EXERCISE DESCRIPTION - Repeat the lines of the data exactly, from the first one through the one that contains "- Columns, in".

———

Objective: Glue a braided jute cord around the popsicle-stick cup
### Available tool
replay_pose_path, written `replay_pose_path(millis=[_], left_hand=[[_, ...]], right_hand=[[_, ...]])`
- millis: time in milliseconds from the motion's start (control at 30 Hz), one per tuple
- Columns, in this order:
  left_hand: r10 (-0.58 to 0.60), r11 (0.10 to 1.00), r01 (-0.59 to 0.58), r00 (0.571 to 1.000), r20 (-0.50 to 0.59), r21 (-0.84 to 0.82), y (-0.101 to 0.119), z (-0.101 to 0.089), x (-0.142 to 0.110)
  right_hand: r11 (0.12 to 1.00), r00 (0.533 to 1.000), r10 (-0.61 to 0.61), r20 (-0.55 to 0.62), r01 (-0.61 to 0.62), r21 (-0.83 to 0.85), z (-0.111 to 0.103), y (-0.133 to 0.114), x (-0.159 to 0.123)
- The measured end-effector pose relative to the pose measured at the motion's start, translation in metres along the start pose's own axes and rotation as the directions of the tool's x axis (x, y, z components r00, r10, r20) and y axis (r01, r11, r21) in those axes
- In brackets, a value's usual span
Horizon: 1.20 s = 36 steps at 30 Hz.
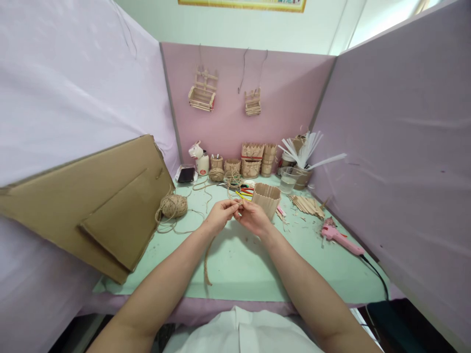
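Over the middle of the table, my left hand [222, 214] and my right hand [253, 215] meet at the fingertips. Both pinch the strands of a brown jute cord, whose thicker, braided-looking tail [206, 264] hangs below my left wrist toward the front edge. The exact grip on the strands is too small to make out. Just behind my right hand stands a round holder made of wooden sticks [266, 197]. To the left lies a ball of jute twine [174, 205], with loose strands trailing on the table.
A pink glue gun [342, 237] with a black cable lies at the right. Near it are flat wooden sticks [308, 206] and a clear plastic cup [287, 180]. Cardboard [110, 211] leans at the left. Small stick-built containers [251, 166] line the back; a phone [186, 174] lies back left.
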<state>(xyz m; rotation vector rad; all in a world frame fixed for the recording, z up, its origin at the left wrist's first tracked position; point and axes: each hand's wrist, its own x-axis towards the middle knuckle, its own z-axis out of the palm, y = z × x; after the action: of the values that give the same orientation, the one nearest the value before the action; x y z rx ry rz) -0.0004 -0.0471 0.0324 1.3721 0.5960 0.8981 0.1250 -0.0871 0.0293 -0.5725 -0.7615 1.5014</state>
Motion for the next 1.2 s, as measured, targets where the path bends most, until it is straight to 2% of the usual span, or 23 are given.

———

PROBLEM SOLUTION -
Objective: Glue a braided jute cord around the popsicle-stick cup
### Available tool
replay_pose_path, written `replay_pose_path(millis=[_], left_hand=[[_, ...]], right_hand=[[_, ...]])`
- millis: time in milliseconds from the motion's start (control at 30 Hz), one per tuple
- Columns, in this order:

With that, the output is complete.